> _ABOUT THIS TASK_:
All of the data should be output character for character, except the pictures.

> _EXERCISE DATA_:

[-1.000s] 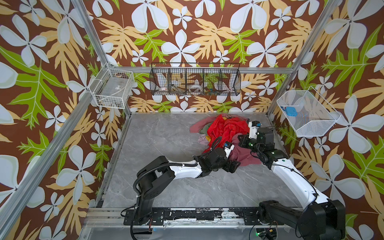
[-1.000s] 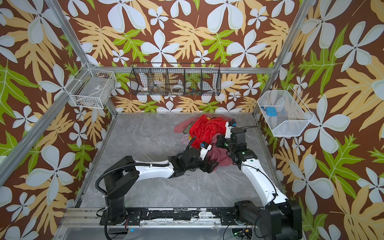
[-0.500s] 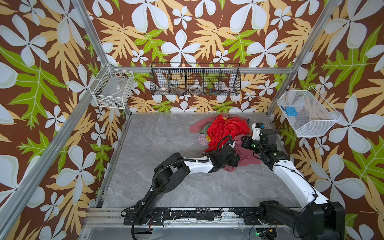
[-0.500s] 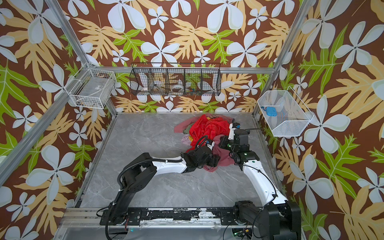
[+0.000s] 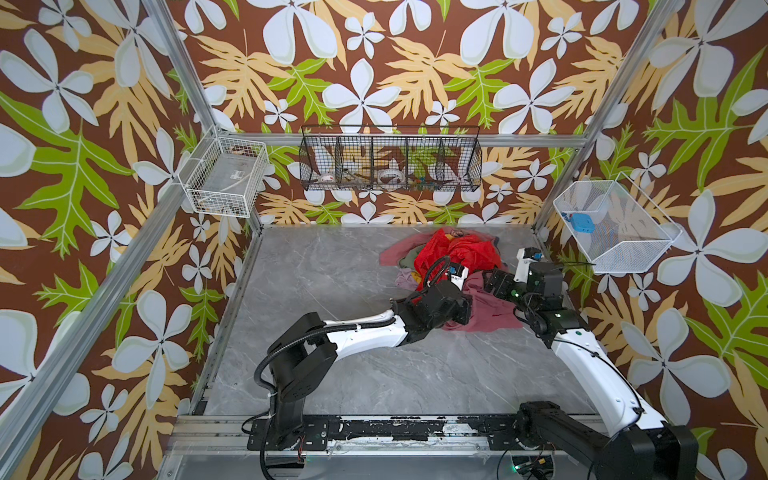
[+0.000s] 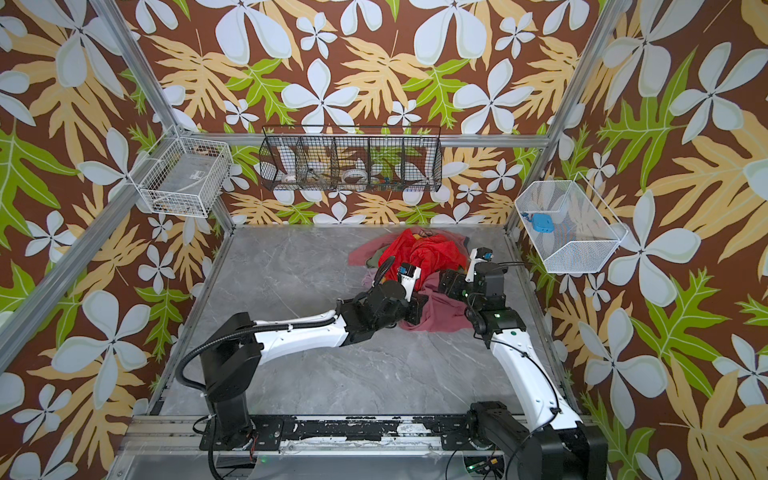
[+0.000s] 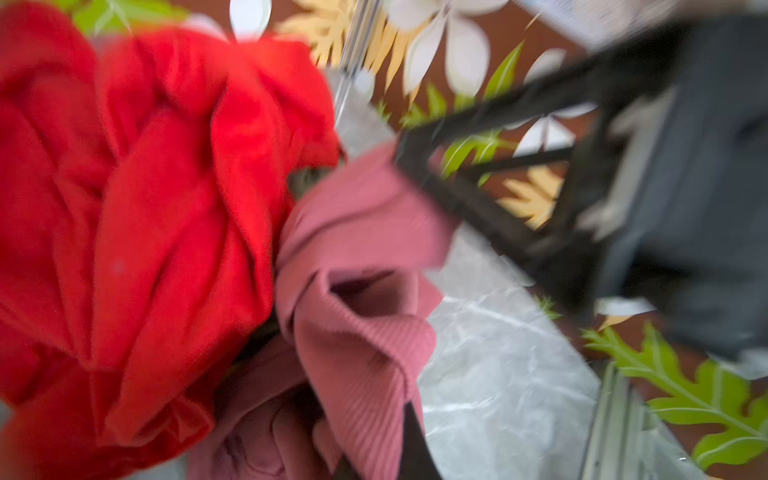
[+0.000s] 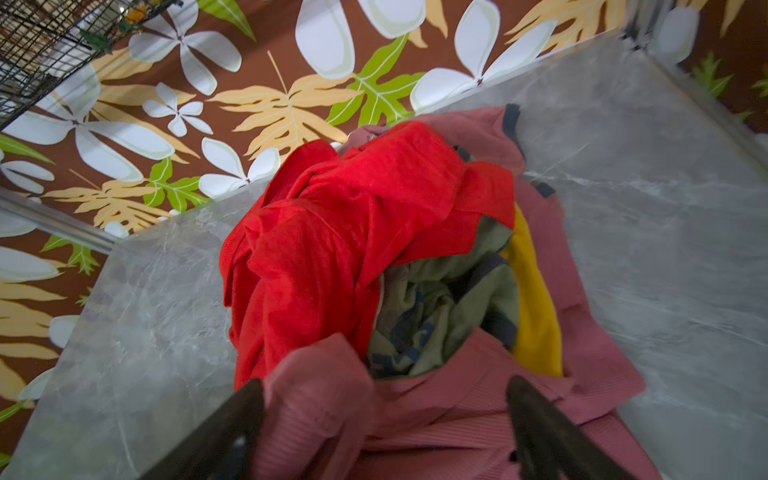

> _SOLUTION TO THIS TASK_:
[-1.000s] 
[-1.000s] 
[-0.500s] 
[-0.500s] 
[+0.000s] 
[+0.000s] 
[+0.000s] 
[+0.000s] 

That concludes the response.